Andy's Two Cents

Notes and thoughts from our director.

Wall$treet Week

 

January 28, 2016

Louis Richard “Lou” Rukeyser was born January 30, 1933 and was best known for starting the popular PBS series Wall$treet Week with Louis Rukeyser in 1970. Rukeyser was the one of four boys with a financial journalist as their father, Merryle Rukeyser (He wrote for the New York Tribune). He graduated from Princeton where he took pride in the fact that his roommate was Wayne Rogers who would go on to play “Trapper John” on the hit tv series M.A.S.H. Rukeyser spent the next eleven years as a political and foreign correspondent for the Baltimore Sun newspapers. He then moved to ABC television as economics correspondent and commentator. He left ABC in 1973.

In 1970 Wall$treet Week was the first tv show that focused on Wall Street and the economy. Rukeyser was admired for a combination of that tailored blue suit, white haired charm, plainspokenness, and most importantly his ability to simplify the arcane workings of the stock market to his millions of viewers. He was named by People as the only sex symbol of “the dismal science” of economics, Rukeyser won numerous awards and honors over his lifetime. On his weekly show he always had a panel of financial leaders, and the show ran like a round table of educated discussion where everyone behaved and listened with respect. Nothing like this exists today. Some of our favorite investment gentlemen that came on his show were Peter Lynch, John Templeton, William Shreyer, Alan Greenspan, Paul Samuelson and many more.

All good things do come to an end or as Rukeyser would say “Trees can’t grow to the sky” (usually in regards to the inevitability of the market going up and down), and in 2002 Rukeyser left Wall$treet Week due to a dispute where network executives wanted younger Fox channel hosts to take over his position, he was only 69. The competition from the “talking head” channels like CNBC were causing Wall$treet Week to attempt to make changes to try to keep up with ratings of competitors. However as soon as Rukeyser left, the show collapsed as viewers missed their familiar face and voice of reason of 32 years. The main kernel of knowledge to take with you from the days of men such as Louis Rukeyser was to stop focusing so much on short term thinking and really focus on the long term. Investment professionals who are independent from the big institutions, who have time and experience under their belts are the ones to listen to during times of fear. The minute you turn the channel to CNBC and Jim Cramer, we lose you to the constant chaos of instant gratification that today’s investors are obsessed with.
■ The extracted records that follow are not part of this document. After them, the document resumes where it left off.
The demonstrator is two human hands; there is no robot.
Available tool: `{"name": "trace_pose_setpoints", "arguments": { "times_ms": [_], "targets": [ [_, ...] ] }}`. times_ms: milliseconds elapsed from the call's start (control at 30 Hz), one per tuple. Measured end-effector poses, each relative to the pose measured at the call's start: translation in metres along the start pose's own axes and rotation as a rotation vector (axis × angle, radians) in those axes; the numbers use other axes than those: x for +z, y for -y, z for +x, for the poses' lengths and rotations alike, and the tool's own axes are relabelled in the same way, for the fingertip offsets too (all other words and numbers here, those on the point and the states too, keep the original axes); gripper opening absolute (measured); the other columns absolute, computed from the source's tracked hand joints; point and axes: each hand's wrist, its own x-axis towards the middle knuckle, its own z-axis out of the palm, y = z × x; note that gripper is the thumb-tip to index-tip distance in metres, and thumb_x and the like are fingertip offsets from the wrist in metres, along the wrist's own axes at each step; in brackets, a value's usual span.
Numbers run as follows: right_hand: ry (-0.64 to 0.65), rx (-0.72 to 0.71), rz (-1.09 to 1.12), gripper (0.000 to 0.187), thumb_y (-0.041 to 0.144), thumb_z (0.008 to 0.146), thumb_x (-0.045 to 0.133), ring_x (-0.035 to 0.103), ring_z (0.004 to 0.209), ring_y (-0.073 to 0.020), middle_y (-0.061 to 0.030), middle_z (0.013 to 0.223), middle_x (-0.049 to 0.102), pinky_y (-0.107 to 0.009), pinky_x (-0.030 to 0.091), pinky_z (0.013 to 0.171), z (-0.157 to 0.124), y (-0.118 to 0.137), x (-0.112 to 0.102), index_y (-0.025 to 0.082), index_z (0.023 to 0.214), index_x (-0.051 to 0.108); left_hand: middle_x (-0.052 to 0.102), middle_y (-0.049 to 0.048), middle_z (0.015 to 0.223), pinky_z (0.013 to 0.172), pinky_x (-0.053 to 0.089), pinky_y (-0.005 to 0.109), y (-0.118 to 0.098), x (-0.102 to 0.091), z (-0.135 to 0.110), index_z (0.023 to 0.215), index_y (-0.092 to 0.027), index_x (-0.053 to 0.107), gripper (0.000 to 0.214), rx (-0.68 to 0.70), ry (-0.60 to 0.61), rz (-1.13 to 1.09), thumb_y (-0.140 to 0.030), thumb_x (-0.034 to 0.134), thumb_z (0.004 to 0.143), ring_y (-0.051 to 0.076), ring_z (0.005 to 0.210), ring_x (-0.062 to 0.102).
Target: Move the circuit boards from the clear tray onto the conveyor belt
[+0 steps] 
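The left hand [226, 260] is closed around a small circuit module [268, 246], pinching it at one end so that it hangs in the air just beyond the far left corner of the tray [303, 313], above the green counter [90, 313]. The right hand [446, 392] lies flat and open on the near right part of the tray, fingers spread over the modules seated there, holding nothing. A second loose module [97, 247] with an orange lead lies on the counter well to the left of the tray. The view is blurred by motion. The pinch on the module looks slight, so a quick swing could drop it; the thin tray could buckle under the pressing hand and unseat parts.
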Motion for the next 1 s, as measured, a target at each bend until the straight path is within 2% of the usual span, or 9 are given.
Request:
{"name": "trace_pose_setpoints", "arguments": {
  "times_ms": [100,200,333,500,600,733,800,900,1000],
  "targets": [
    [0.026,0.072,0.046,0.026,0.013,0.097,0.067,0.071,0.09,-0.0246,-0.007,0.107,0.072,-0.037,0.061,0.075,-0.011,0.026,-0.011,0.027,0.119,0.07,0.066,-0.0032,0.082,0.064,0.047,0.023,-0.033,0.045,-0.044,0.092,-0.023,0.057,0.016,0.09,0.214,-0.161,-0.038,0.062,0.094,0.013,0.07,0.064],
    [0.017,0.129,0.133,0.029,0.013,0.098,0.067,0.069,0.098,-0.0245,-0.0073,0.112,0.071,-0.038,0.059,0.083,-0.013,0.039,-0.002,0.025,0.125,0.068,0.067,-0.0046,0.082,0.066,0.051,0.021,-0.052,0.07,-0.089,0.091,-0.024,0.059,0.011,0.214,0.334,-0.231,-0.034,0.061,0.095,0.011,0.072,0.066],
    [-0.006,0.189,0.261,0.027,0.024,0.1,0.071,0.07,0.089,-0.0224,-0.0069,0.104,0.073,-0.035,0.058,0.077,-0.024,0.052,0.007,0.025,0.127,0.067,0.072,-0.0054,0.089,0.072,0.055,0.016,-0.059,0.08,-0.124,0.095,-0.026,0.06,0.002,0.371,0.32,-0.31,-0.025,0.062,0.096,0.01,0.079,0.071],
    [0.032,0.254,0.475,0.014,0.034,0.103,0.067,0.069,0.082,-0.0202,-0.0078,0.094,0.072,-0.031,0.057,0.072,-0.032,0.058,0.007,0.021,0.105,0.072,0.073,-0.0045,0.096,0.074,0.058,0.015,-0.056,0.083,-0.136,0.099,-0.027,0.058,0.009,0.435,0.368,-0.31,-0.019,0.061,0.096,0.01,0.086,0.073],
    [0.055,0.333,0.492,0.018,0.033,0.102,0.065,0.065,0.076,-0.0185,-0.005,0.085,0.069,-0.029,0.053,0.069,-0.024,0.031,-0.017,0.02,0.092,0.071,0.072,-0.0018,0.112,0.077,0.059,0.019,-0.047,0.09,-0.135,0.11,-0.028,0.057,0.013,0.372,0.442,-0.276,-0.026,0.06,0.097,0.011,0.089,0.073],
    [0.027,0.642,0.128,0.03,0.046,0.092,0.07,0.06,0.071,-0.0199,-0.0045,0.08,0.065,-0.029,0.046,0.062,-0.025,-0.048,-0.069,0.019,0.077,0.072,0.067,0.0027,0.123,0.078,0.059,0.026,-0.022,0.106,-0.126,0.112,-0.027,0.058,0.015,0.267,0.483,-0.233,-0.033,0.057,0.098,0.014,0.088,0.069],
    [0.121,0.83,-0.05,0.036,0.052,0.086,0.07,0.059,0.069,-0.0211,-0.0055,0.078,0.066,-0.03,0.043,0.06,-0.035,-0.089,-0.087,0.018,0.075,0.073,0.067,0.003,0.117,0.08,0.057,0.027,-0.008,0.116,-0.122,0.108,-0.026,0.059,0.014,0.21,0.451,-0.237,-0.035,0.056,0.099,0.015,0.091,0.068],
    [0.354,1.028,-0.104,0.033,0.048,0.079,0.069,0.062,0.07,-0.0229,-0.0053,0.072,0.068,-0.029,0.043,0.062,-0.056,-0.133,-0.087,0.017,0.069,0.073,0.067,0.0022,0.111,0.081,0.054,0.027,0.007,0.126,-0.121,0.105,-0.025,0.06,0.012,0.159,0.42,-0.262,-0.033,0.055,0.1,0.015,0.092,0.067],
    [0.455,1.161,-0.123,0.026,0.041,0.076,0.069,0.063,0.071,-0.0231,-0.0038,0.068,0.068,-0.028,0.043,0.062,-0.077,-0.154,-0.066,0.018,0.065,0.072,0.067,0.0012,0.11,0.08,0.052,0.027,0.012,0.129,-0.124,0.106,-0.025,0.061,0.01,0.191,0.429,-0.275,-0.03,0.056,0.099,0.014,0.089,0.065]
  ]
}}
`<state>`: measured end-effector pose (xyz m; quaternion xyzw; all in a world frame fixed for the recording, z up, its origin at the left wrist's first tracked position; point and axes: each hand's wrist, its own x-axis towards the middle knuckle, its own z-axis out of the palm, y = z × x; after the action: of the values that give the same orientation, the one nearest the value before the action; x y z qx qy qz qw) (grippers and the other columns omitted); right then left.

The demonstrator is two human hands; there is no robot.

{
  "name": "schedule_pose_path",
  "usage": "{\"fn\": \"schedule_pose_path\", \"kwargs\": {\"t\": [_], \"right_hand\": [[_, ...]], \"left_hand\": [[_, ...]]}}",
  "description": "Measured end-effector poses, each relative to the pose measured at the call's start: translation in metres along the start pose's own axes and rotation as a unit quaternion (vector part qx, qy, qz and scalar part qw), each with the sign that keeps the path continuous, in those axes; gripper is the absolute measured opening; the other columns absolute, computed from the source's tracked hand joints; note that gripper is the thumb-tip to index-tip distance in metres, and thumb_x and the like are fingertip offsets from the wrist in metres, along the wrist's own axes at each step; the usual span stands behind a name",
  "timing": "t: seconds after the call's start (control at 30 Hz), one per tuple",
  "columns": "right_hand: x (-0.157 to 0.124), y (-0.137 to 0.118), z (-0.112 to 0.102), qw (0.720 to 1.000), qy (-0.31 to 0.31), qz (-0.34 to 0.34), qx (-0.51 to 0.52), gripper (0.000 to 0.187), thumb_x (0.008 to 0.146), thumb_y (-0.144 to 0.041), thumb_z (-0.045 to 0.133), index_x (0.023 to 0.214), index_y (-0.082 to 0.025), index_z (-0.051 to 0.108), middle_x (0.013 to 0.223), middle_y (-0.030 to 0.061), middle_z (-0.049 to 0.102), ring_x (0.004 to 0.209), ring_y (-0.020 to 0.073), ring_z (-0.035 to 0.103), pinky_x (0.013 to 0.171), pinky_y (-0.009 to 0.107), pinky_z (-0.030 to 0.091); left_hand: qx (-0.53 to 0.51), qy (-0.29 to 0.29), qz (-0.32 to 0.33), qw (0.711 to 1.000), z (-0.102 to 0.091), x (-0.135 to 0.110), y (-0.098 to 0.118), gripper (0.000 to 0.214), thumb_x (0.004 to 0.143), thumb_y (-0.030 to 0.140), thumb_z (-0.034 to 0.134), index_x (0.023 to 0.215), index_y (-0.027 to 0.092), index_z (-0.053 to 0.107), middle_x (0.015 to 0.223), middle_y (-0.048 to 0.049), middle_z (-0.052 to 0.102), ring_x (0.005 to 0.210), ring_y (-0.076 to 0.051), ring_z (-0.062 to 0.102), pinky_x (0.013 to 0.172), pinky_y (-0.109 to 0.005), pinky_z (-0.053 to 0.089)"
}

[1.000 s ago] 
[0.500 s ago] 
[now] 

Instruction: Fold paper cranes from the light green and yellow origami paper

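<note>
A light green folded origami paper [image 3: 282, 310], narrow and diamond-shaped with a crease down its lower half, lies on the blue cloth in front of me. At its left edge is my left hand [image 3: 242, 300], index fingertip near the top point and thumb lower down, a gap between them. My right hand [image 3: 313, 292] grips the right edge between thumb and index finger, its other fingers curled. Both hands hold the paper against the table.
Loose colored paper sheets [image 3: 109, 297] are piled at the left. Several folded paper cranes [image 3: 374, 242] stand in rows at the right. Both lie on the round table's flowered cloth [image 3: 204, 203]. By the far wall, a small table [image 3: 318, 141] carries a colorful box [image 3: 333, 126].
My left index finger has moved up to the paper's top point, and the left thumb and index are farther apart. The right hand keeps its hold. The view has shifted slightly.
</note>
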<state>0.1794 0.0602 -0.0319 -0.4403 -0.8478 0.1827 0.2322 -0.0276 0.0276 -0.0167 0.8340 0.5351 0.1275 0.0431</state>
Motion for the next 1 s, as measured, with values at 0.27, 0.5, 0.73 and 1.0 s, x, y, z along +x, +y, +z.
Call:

The night of the 1987 crash, Louis Rukeyser spoke these words at his opening that still ring true to this day: “Okay let’s start with what’s really important tonight: It’s just your money, not your life. Everybody who really loved you a week ago still loves you tonight. That’s a heck of a lot more important than the numbers on your brokerage statement. The robins will sing, the crocuses will bloom, babies will gurgle and puppies will curl up in your lap and drift happily to sleep even as the stock market goes temporarily insane. Now that that’s all fully in perspective let me say OUCH & Eeekk & ‘Medic’!”.